Friday, April 4, 2008

Kids and Whole Grains


The health benefits of whole grain foods are just as important for children as they are for adults. Getting children used to whole grain foods early in their lives will establish healthy eating habits that will hopefully last forever. If you have children in your life, aim for at least 2 to 3 servings of whole grain foods each day. Here are some easy ways to incorporate whole grains into even the pickiest eaters' diets.


Breakfast
Serve kids whole grain cereal, but be sure to look for varieties that are low in sugar and fat. Examples include Cheerios, Wheat Chex, Quaker Essentials Crunchy Corn Bran, Shredded Wheat, and Original Total Whole Grain. If they’re not into cereal, try a slice of whole grain bread.

Lunch
Get rid of your white bread and use whole grain instead. Look for the words “whole grain” or “100% whole wheat” on the package.

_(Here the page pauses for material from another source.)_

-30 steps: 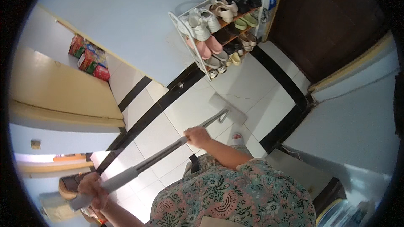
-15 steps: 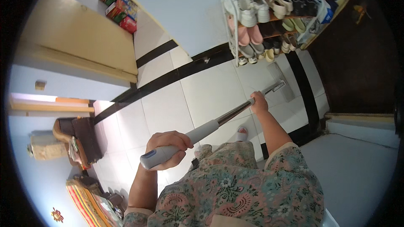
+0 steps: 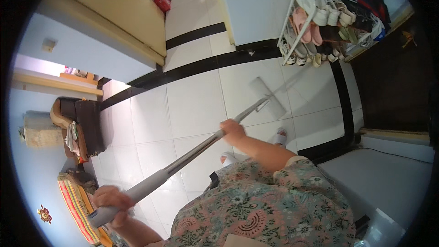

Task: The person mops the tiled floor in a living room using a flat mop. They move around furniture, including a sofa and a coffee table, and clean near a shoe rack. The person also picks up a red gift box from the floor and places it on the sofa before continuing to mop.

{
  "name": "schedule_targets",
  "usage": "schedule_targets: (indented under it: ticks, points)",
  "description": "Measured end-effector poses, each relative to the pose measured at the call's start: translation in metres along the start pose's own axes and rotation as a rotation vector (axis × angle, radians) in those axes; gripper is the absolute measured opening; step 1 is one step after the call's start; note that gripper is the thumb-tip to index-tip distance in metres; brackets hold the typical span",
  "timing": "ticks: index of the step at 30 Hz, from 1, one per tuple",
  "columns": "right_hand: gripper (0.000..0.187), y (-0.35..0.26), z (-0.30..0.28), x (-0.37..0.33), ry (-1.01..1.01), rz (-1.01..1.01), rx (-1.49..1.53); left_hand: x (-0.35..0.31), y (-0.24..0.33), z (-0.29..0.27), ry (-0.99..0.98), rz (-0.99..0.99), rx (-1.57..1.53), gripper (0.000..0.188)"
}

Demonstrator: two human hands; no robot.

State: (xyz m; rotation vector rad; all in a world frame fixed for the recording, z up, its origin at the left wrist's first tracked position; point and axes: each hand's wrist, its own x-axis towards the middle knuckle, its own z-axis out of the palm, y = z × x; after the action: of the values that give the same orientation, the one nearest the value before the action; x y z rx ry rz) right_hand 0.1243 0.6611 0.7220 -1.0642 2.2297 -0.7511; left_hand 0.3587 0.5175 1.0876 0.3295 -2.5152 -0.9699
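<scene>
Glossy white floor tiles (image 3: 192,110) stretch before me, edged by bands of black tile (image 3: 196,67). A white tubular-metal shoe rack (image 3: 314,7) stands along the pale blue wall (image 3: 251,13) near a dark brown door (image 3: 384,87); off left sits a dark brown padded armchair (image 3: 89,128).

Floral outfit, pale slippers

Top (image 3: 256,201), lower center of frame: grey-green ground, pink fan-shaped motifs, small white flowers, dark leafy sprigs. Sleeve (image 3: 308,176) at lower right same print, plain cream edging (image 3: 295,161). Plain cream panel (image 3: 244,241) at bottom edge. Short black tab (image 3: 213,179) left of garment. Slippers (image 3: 228,159) whitish, open-toed, center and right of center. Left hand (image 3: 112,201) and right hand (image 3: 232,131) bare, left blurred.
</scene>
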Motion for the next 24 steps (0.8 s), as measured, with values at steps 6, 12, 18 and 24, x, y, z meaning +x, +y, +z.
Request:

The color of the bread does not determine its level of healthiness. Wraps are an easy way to change things up and also come in whole grain varieties. Another option is whole grain pitas.

Snack
Try whole grain crackers with cheese, whole grain pretzels, or popcorn.

Dinner
When making pasta, use whole grain rather than regular. If your kids aren’t used to the whole grain and aren’t fond of it, start by mixing in ¼ whole grain pasta with regular. Gradually, increase the amount of whole grain pasta. Or try using brown rice rather than white.